Moho bishopi

Uit Wikipedia, de vrije encyclopedie
Moho bishopi
Status: Uitgestorven (1904)[1] (2023)
Moho bishopi
Taxonomische indeling
Rijk:Animalia (Dieren)
Stam:Chordata (Chordadieren)
Klasse:Aves (Vogels)
Orde:Passeriformes (Zangvogels)
Onderorde:Oscines (clade Passerida)
Familie:Mohoidae
Geslacht:Moho
Soort
Moho bishopi
(Rothschild, 1893)
Afbeeldingen op Wikimedia Commons Wikimedia Commons
Moho bishopi op Wikispecies Wikispecies
Portaal  Portaalicoon   Biologie
Vogels

Moho bishopi is de wetenschappelijke naam van de Bishops o'O, een vertegenwoordiger uit het geslacht Moho, dit is een groep vogelsoorten die in het Hawaïaans o'O's heten. Het is een uitgestorven zangvogel die endemisch was op het eiland Molokai (Hawaï).

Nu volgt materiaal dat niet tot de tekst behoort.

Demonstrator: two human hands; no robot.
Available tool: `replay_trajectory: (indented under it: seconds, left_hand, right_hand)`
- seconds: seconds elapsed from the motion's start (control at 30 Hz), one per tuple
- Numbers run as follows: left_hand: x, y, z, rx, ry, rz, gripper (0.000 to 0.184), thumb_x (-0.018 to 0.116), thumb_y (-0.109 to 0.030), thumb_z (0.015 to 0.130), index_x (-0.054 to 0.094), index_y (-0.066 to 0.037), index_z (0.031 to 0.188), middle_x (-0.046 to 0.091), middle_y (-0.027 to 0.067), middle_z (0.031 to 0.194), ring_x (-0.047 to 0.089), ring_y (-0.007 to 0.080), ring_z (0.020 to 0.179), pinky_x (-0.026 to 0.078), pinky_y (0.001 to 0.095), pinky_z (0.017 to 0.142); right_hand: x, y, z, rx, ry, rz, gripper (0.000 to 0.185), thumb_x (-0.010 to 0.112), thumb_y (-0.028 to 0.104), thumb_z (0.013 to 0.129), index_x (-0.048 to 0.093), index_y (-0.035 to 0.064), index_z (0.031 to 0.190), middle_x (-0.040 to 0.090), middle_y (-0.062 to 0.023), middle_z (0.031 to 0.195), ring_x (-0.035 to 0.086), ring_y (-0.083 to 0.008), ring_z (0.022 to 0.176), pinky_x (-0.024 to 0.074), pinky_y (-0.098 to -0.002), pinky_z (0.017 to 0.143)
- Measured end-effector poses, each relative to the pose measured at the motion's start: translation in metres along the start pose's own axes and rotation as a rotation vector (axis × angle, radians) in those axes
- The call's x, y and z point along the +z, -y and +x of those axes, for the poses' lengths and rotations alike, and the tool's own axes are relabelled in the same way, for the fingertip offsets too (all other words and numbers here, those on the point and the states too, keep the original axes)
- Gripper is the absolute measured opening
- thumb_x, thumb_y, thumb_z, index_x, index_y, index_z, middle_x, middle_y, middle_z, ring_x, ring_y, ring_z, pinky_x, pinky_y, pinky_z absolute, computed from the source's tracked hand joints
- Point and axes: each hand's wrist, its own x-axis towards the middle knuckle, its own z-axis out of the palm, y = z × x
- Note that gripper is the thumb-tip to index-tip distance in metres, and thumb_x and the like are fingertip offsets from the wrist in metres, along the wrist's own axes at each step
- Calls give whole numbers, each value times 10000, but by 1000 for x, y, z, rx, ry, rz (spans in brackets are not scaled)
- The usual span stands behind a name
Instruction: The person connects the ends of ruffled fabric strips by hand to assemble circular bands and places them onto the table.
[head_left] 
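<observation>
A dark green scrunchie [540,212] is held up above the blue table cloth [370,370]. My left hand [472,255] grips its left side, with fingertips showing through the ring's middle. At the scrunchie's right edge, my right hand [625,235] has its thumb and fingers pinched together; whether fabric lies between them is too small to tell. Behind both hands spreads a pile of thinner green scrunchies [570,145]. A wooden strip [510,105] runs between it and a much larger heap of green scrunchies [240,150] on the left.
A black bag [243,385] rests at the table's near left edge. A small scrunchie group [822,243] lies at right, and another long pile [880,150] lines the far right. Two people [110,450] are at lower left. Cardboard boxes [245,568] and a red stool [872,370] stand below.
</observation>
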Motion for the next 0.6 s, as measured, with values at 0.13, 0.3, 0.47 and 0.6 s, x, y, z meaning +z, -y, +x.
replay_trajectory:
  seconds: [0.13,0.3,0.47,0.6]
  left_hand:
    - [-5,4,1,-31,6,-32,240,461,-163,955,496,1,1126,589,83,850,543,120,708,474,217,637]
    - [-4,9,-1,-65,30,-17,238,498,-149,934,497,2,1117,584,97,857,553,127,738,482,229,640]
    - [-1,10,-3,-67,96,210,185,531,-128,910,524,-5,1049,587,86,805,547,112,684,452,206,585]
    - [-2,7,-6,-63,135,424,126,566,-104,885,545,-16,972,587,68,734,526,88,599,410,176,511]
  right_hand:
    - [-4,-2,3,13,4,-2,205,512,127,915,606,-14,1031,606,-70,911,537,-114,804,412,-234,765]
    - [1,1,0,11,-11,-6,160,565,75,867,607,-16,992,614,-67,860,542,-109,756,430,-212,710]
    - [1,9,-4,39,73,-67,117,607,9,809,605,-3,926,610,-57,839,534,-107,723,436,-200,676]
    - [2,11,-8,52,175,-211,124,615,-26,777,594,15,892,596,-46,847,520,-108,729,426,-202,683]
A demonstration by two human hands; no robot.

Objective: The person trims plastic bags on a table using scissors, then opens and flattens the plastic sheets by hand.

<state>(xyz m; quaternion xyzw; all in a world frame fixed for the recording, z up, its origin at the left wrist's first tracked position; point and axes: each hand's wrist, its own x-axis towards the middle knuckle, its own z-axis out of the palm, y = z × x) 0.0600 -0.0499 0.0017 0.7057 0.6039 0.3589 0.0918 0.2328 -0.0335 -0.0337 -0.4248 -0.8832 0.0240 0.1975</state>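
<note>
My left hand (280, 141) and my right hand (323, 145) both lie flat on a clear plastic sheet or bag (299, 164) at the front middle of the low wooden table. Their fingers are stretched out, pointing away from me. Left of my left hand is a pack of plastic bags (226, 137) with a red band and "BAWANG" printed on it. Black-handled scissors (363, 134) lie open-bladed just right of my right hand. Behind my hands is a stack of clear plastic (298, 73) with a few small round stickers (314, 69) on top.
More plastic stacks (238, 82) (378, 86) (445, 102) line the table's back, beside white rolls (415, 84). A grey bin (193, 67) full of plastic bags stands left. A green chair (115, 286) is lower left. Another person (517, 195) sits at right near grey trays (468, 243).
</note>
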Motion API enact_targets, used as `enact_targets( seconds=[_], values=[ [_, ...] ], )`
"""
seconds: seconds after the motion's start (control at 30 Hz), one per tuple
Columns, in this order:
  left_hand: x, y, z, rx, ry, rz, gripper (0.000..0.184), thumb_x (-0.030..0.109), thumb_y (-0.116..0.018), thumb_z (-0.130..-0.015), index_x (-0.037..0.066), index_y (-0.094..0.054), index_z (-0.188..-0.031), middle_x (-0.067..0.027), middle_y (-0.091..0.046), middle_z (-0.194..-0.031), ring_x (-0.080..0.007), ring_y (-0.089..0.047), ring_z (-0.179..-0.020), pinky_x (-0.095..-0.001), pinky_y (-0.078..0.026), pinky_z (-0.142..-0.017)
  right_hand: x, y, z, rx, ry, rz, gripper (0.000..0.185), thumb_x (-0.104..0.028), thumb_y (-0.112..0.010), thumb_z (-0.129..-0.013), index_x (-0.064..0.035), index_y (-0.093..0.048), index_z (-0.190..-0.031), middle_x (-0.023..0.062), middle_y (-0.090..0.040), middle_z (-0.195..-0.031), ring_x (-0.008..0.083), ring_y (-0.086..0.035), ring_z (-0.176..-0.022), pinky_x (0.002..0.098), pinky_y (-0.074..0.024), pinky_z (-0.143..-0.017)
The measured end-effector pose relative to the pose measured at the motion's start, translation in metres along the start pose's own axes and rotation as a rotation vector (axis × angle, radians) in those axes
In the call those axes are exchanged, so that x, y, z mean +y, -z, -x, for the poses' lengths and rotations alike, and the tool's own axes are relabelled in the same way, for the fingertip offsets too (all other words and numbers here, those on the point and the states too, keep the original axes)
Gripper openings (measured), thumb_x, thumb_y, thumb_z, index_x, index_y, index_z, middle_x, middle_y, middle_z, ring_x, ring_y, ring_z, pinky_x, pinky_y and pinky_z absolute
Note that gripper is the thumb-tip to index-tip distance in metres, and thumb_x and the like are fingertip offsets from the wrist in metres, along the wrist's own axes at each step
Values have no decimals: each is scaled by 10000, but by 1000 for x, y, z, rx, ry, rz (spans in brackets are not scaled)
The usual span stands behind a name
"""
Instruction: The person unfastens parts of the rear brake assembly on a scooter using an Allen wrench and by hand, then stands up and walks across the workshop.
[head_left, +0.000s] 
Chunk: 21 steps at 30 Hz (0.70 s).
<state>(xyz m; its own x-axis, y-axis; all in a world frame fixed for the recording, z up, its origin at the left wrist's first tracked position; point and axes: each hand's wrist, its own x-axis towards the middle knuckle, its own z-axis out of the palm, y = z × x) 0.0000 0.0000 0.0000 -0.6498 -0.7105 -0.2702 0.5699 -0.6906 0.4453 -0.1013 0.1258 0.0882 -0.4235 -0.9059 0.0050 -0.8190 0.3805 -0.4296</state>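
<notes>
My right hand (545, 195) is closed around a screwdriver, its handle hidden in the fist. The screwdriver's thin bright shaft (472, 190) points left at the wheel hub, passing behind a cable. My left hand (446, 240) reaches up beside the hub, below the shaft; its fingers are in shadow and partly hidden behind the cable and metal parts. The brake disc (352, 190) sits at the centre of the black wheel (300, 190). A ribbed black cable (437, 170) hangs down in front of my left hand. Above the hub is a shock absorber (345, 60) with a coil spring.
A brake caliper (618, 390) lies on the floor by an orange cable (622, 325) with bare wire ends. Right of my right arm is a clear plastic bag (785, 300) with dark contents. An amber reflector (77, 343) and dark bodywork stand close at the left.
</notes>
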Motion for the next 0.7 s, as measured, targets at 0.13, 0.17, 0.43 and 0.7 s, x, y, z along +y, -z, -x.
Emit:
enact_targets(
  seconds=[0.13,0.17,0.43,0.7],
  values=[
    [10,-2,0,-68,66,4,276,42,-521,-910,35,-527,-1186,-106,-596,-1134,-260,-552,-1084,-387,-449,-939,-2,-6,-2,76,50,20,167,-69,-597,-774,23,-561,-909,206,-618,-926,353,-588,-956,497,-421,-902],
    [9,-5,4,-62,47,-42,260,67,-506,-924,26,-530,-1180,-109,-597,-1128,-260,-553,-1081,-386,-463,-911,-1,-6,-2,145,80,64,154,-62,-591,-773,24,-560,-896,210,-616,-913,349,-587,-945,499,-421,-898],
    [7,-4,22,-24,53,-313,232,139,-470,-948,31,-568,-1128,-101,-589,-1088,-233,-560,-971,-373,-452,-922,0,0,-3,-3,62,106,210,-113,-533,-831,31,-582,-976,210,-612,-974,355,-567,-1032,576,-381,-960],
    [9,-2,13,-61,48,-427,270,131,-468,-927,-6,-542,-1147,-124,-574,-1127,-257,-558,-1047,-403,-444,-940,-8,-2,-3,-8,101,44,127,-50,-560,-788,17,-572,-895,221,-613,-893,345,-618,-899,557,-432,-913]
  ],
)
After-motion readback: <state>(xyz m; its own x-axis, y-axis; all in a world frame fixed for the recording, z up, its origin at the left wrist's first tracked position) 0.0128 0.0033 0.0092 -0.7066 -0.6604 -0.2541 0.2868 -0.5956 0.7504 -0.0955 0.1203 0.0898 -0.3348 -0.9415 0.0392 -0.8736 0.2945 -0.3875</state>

Kenmerken[bewerken | brontekst bewerken]

De Bishops o'O bereikte een lengte van 29 centimeter. De staart was ongeveer 10 centimeter lang. Het verenkleed was overwegend zwart. Bij het oor, onder de vleugels en de onderstaartdekveren, waren plukjes met gele veren (zie afbeelding).

Leefwijze[bewerken | brontekst bewerken]

Over zijn leefgewoonten is weinig bekend. Voor zover men weet, voedde hij zich met nectar en bij voorkeur bloemen van Hawaïaanse Lobeliasoorten.

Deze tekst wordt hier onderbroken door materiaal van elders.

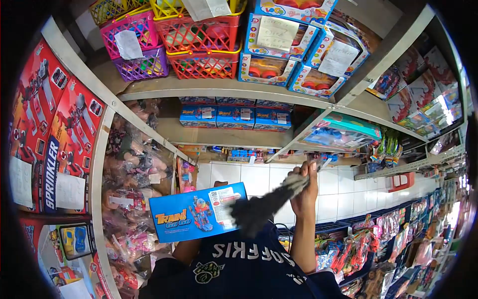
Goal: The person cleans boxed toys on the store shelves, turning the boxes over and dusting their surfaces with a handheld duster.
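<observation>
My left hand (220,184) grips a blue toy train box (175,202) from behind; its fingertips show over the upper edge, and the rest is hidden. The box face reads "Train! Go Go" and carries a white label. In my right hand (305,192) is a dark grey duster (266,207), with the fingers wrapped round its pale end. Its bushy, motion-blurred head lies across the right end of the box. Whether the bristles touch the box face, I cannot tell.
Matching blue boxes (235,116) line a shelf ahead. Above them stand plastic toy baskets (201,62) and boxed toy vehicles (269,67). Red sprinkler boxes (69,134) and bagged dolls (132,184) fill the left. Racks of packaged toys (348,249) run along the right, beyond the white tile floor (328,199).
</observation>
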Demonstrator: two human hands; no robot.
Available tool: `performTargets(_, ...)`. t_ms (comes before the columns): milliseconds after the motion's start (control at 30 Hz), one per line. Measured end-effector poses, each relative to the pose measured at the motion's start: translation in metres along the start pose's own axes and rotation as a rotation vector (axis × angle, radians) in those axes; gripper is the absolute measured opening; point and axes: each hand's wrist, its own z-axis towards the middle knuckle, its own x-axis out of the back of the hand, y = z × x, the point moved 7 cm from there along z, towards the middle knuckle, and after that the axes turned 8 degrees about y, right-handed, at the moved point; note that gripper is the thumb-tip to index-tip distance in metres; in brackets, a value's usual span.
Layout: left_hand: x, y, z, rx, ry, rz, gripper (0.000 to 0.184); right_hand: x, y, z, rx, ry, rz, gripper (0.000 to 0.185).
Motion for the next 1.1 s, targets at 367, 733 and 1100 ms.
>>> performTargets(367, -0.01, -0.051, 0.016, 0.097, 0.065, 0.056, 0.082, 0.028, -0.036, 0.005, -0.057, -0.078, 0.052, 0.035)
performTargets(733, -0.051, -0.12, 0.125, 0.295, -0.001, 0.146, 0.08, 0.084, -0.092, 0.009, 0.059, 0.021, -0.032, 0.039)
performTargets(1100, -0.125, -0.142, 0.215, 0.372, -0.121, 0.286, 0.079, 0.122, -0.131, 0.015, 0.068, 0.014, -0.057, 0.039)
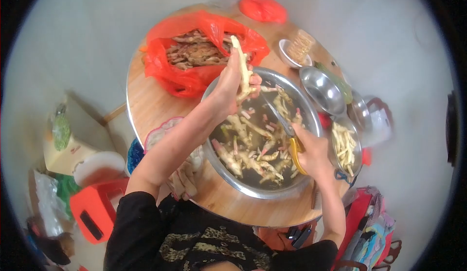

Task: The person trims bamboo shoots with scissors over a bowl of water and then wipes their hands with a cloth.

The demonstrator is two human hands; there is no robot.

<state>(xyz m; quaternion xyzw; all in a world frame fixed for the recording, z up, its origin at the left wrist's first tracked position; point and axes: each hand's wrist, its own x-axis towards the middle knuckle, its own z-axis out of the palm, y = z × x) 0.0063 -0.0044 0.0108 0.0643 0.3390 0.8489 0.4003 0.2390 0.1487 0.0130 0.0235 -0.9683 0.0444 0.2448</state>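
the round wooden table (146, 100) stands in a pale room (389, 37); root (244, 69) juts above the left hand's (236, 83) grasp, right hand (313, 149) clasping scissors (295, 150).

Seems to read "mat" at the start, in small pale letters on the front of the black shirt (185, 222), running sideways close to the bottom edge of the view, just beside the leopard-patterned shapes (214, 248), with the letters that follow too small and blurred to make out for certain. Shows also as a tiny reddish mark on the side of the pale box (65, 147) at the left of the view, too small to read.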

Verspreiding en leefgebied[bewerken | brontekst bewerken]

De Bishops o'O kwam alleen voor in de bergwouden in het oosten van het Hawaïaanse eiland Molokai. Halffossiele botjes zijn op gevonden op het eiland Maui.

Het uitsterven[bewerken | brontekst bewerken]

De Bishops o'O werd in 1904 voor het laatst waargenomen door de ornitholoog George Campbell Munro. In 1915 ging Munro weer op pad naar aanleiding van onbevestigde waarnemingen, maar hij vond toen niets. Vervolgexpedities tot 1949 leverden ook niets op. In 1981 zou er een waarneming op Maui zijn gedaan, maar die is nooit bevestigd. In 1994 stond de vogel als ernstig bedreigd op de Rode Lijst van de IUCN. In 2000 werd de Bishops o'O toegevoegd aan de lijst van uitgestorven soorten.[1]

Als mogelijke oorzaken voor het uitsterven van de Bishops o'O wordt vooral habitatvernietiging door ontbossing genoemd en de introductie van ratten en varkens. Bovendien vermoeden deskundigen dat ingevoerde soorten steekmuggen parasitaire ziekten verspreidden zoals vogelmalaria en vogelpokken.[1] Verder speelde ook bejaging een rol toen de vogel nog veel voorkwam. De gele veren waren een begeerd object voor de kleding van de plaatselijke adel. Verder was het vlees van de vogel een delicatesse.